## The task
Please repeat the records below exactly, but only from the line that contains "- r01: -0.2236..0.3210" onward, ending with the last line.

[[ Data provided, beginning ]]

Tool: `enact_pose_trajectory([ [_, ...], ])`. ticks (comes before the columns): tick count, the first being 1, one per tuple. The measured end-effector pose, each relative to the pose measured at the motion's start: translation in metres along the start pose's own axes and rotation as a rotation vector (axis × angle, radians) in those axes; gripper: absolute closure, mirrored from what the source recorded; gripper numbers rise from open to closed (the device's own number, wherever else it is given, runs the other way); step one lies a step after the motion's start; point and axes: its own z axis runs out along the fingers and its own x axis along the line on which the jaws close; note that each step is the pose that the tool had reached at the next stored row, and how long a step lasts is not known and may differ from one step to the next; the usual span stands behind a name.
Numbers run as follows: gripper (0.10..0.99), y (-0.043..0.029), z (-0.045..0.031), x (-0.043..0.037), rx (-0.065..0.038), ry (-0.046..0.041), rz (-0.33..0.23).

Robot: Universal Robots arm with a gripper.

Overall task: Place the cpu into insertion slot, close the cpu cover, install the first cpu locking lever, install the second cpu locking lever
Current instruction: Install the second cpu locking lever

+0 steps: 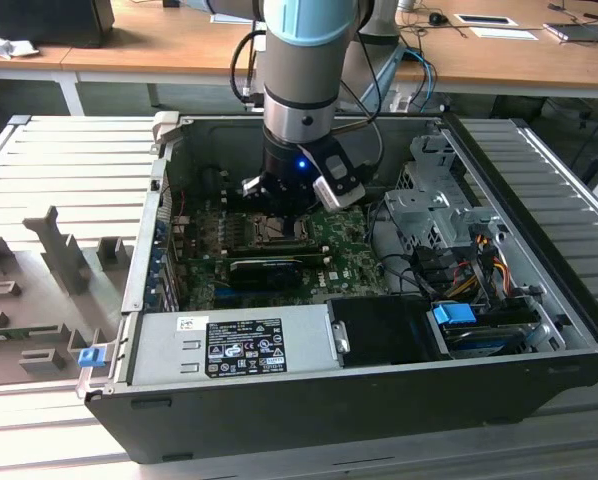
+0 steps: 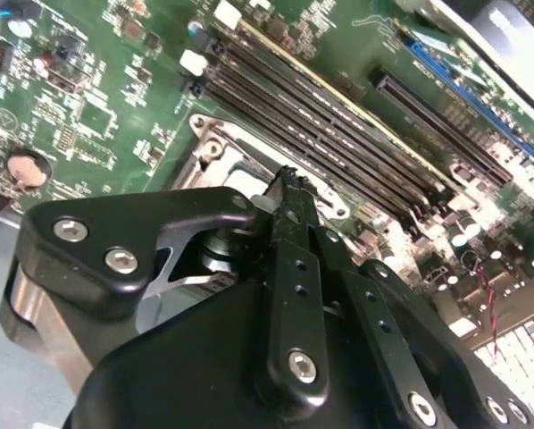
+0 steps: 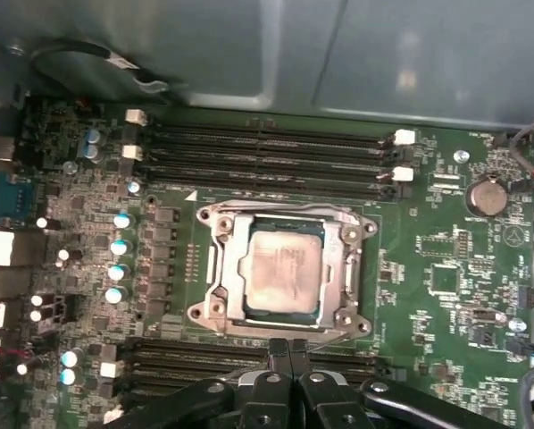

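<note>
A grey slatted table [image 1: 59, 170] carries the open computer case [image 1: 309, 400].

The open computer case [image 1: 539, 300] lies on a ribbed grey counter [image 1: 69, 170]. Inside, the green motherboard [image 1: 344, 235] carries four long black memory slots [image 3: 262, 156] and a coin battery [image 3: 486, 195]. A black expansion card [image 1: 264, 268] lies across the board. The grey power supply box [image 1: 229, 345] sits along the near wall, beside a blue clip [image 1: 454, 314] and bundled cables [image 1: 479, 250]. Wooden desks [image 1: 159, 40] stand behind.
</note>
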Motion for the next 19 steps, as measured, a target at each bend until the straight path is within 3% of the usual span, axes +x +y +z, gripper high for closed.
enact_pose_trajectory([
  [6,0.98,-0.0009,-0.0001,0.0073,-0.001,-0.0001,0.0],
  [8,0.98,-0.0022,-0.0002,0.0155,-0.007,-0.001,0.0],
  [13,0.98,-0.0064,-0.0001,0.0239,-0.015,-0.0032,-0.002],
  [15,0.98,-0.007,0.0011,0.0263,-0.026,-0.0042,-0.004],
  [16,0.98,-0.0071,0.0035,0.027,-0.031,-0.0047,-0.006],
  [19,0.98,-0.0081,0.0141,0.0285,-0.032,-0.004,-0.011],
])
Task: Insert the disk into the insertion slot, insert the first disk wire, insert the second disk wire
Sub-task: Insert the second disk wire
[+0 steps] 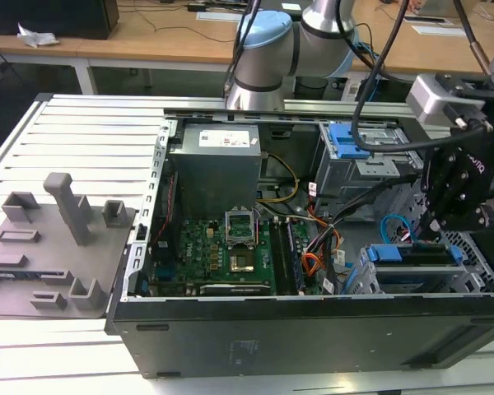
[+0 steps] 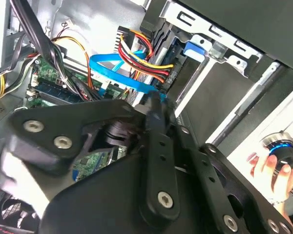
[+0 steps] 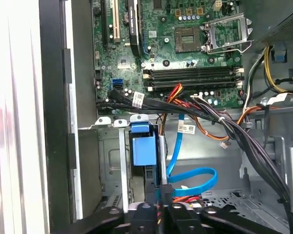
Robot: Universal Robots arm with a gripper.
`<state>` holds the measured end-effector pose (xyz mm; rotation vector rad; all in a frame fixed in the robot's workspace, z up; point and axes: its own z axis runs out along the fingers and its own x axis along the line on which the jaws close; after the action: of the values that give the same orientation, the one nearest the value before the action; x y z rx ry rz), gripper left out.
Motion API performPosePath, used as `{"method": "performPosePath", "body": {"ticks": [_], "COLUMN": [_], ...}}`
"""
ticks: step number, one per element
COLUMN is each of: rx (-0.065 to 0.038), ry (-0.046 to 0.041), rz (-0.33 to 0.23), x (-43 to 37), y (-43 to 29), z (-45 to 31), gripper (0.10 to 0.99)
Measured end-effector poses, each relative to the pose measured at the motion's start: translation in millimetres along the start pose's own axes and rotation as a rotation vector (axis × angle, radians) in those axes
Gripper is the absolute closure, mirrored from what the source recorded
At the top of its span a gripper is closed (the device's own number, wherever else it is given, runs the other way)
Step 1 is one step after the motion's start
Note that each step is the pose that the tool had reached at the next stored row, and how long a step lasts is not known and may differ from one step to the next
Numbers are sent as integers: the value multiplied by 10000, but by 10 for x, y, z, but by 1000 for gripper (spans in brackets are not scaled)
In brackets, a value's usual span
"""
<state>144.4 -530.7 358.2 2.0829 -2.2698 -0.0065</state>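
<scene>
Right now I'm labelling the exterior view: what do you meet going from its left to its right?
Grey fixture plate → power supply box → green motherboard → orange wire bundle → disk in its slot, under the tool.

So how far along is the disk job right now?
Done: the disk sits in the insertion slot. In hand: the hand pinches the plug of the second disk wire beside the disk. Left: seating that plug; whether the first wire is in, I cannot tell.
</scene>
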Motion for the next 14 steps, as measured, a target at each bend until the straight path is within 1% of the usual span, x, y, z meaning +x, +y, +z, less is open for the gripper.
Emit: {"method": "performPosePath", "body": {"ticks": [1,2,5,6,7,8,9,11,14], "rx": [0,0,0,0,-1,-2,1,16,23], "ry": [0,-1,0,-2,-12,-45,-60,-79,-83], "rz": [0,0,0,-1,-2,-2,-3,-3,-4], "x": [0,1,4,5,5,8,11,19,21], "y": [1,1,5,5,7,24,40,81,98], "z": [-12,-25,-105,-116,-115,-115,-115,-114,-113], "gripper": [980,980,980,980,980,980,980,980,980]}}
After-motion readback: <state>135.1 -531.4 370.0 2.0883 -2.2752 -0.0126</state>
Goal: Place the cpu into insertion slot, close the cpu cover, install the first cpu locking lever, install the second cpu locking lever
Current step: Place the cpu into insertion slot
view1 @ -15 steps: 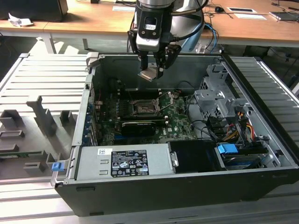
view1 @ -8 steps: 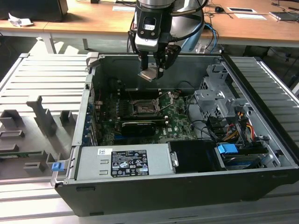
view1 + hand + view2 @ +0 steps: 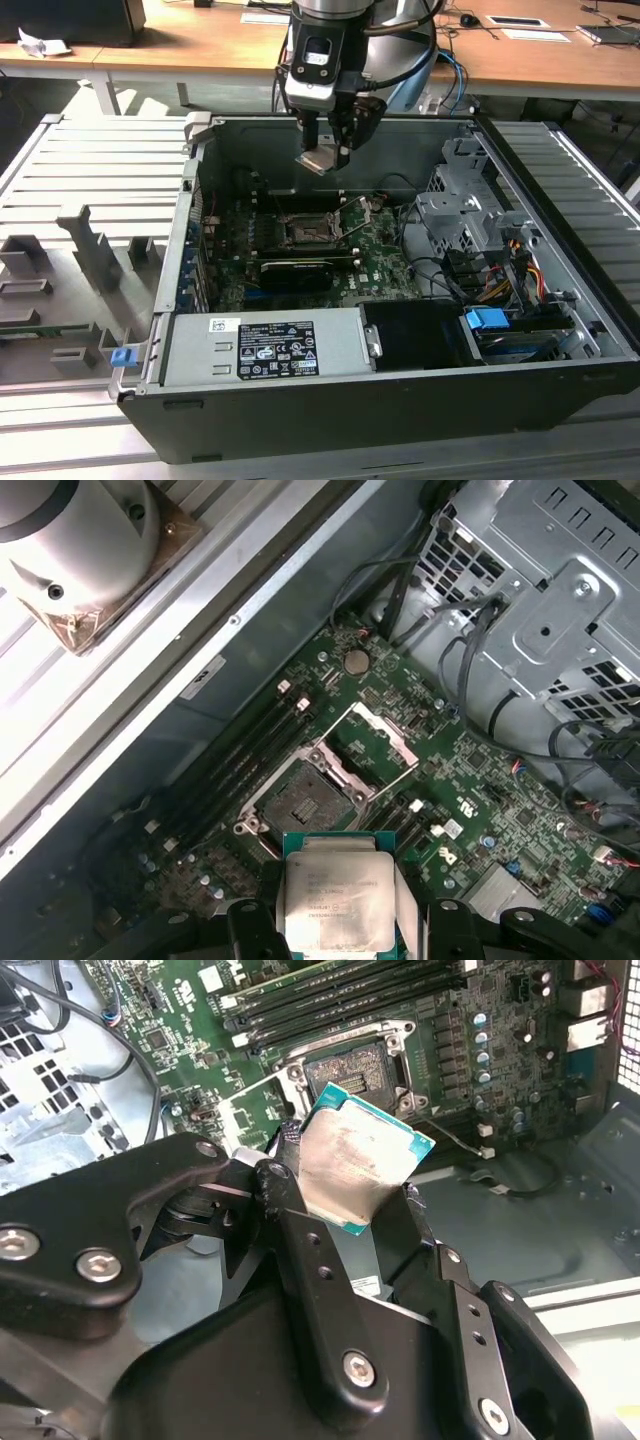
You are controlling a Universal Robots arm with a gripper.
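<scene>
Cpu pinched in my gripper, hanging over the open board.
My gripper [image 3: 333,148] is closed on the cpu [image 3: 322,158], fingers [image 3: 300,1240] clamping two opposite edges, held in the air near the case's [image 3: 300,430] far wall in the exterior view. Well below, the insertion slot [image 3: 308,230] sits bare, with the cpu cover [image 3: 388,732] swung open beside it.
</scene>
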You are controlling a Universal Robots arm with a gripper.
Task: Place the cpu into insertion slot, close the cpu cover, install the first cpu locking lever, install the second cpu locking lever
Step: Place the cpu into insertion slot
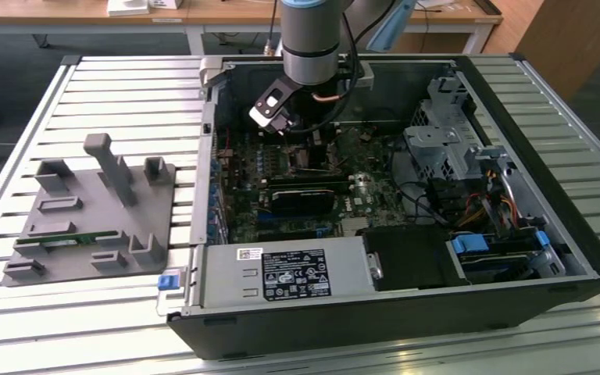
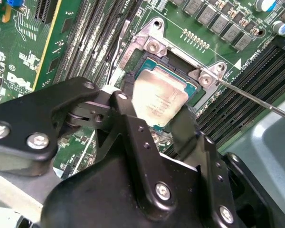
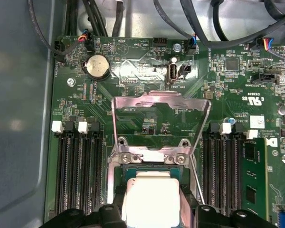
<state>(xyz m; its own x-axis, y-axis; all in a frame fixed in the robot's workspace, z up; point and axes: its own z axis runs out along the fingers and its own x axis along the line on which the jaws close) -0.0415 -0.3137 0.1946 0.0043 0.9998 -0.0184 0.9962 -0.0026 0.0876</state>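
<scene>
jaws are closed in on the cpu (image 2: 159, 97), with one black finger (image 2: 128, 128) against each of two opposite edges, so the chip is pinched between them. its silvery-tan top shows in both wrist views. the cpu is at the insertion slot (image 2: 180, 66), lying over the socket's dark centre inside the silver rim (whether it is fully seated or held a shade above the contacts i cannot tell).

the cpu cover (image 3: 161, 98) is open. in the first wrist view it stands swung up on its hinge at the far side of the socket, and the green circuit board (image 3: 237, 85) shows through its large square window. a thin wire locking lever (image 2: 251, 96) runs out from one corner of the socket, across the long black memory slots (image 3: 78, 175) that flank it. a round coin battery (image 3: 97, 65) sits on the board beyond the raised cover.

in the exterior view the arm (image 1: 316, 39) reaches down into an open computer case (image 1: 383, 328) that lies on its side on a slatted tabletop (image 1: 123, 78). a grey fixture (image 1: 91, 219) with upright posts rests on the tabletop just beside the case, on the exterior view's left.
</scene>
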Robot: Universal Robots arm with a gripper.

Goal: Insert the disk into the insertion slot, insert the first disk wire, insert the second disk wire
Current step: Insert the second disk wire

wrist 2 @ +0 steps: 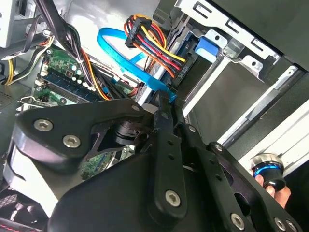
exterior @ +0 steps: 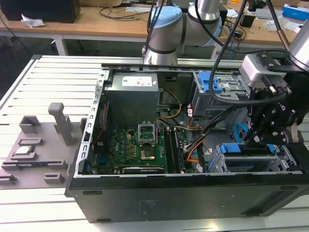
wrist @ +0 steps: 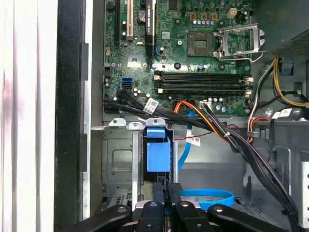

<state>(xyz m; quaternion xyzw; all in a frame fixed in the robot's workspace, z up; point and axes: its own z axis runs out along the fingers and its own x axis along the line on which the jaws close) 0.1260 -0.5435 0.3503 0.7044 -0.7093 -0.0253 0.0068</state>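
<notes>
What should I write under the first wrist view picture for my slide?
The robot's hand hovers by the blue disk carrier in the drive cage, below a green motherboard.

Silver arm (exterior: 208, 9) w/ pale blue joint caps, black gripper (exterior: 263, 126), silver screws.

We see an open computer case (exterior: 183, 193) lying on the slatted tabletop (exterior: 48, 82), its green motherboard (exterior: 135, 150) exposed. The black gripper (exterior: 253, 140) hangs over the silver drive cage (exterior: 289, 162) at the case's corner, where the blue-framed disk (exterior: 241, 150) sits.
</notes>
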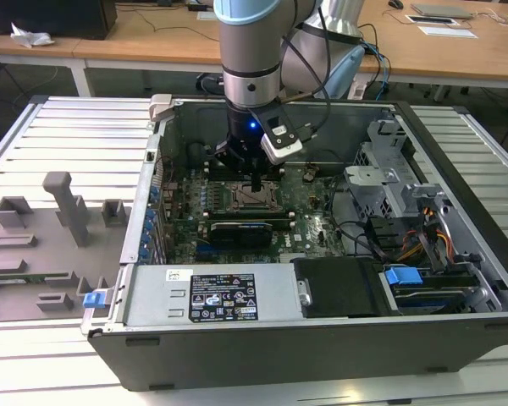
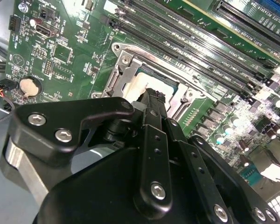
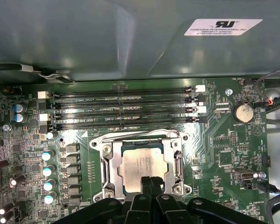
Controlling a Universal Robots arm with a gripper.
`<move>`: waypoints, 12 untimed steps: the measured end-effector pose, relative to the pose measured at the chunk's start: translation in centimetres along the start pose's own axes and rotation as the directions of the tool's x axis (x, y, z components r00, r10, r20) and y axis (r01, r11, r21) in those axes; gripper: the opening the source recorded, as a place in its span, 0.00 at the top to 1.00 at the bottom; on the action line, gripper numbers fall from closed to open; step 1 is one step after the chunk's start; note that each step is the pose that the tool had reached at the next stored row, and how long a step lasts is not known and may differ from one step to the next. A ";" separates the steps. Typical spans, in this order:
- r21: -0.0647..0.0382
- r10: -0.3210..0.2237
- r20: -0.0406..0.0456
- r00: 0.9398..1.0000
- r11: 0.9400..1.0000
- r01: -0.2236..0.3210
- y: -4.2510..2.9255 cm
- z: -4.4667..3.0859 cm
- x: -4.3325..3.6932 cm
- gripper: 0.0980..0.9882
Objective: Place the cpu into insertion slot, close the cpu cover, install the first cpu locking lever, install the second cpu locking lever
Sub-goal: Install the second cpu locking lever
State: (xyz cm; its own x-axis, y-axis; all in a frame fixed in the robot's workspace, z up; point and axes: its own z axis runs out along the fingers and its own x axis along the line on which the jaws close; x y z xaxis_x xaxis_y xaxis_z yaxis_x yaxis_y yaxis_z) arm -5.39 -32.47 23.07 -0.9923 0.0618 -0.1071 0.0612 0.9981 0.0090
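The robot arm's black gripper (image 3: 148, 183), fingers pressed together and grasping nothing, is hovering over the silvery-beige square cpu (image 3: 142, 164) already lying in the steel-rimmed insertion slot (image 3: 106, 165), the silver frame cover (image 3: 178, 163) appearing closed, levers seemingly unlatched.

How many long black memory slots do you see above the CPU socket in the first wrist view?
4: the memory slots run side by side in one stack between the insertion slot and the case wall. Beyond that wall more could be hidden.
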 end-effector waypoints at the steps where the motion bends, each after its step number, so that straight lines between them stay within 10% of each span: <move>1: 0.000 0.000 0.000 1.000 1.000 0.000 0.00 -0.27 -0.03 0.99; 12: 0.000 0.000 0.000 1.000 1.000 0.000 -0.62 -1.37 -0.19 0.99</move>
State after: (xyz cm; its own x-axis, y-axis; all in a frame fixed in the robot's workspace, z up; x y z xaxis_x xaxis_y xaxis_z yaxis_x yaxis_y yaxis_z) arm -5.39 -33.10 24.44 -0.9923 0.0618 -0.1070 0.0612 0.9981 0.0086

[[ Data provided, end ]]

## Answer to this exercise
- r01: -0.2236..0.3210
- y: -4.2510..2.9255 cm
- z: -4.4667..3.0859 cm
- x: -4.3325..3.6932 cm
- gripper: 0.0980..0.9882
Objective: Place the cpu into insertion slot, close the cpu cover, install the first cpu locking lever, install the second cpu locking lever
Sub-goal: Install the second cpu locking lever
State: (xyz cm; its own x-axis, y-axis; all in a frame fixed in the robot's workspace, z up; point and axes: its own z axis runs out along the fingers and its own x axis along the line on which the jaws close; x y z xaxis_x xaxis_y xaxis_z yaxis_x yaxis_y yaxis_z) arm -5.39 -32.47 23.07 -0.9923 0.0618 -0.1071 0.0612 0.9981 0.0090
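The robot arm's black gripper (image 3: 148, 183), fingers pressed together and grasping nothing, is hovering over the silvery-beige square cpu (image 3: 142, 164) already lying in the steel-rimmed insertion slot (image 3: 106, 165), the silver frame cover (image 3: 178, 163) appearing closed, levers seemingly unlatched.

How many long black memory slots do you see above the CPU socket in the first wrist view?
4: the memory slots run side by side in one stack between the insertion slot and the case wall. Beyond that wall more could be hidden.
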 end-effector waypoints at the steps where the motion bends, each after its step number, so that straight lines between them stay within 10% of each span: <move>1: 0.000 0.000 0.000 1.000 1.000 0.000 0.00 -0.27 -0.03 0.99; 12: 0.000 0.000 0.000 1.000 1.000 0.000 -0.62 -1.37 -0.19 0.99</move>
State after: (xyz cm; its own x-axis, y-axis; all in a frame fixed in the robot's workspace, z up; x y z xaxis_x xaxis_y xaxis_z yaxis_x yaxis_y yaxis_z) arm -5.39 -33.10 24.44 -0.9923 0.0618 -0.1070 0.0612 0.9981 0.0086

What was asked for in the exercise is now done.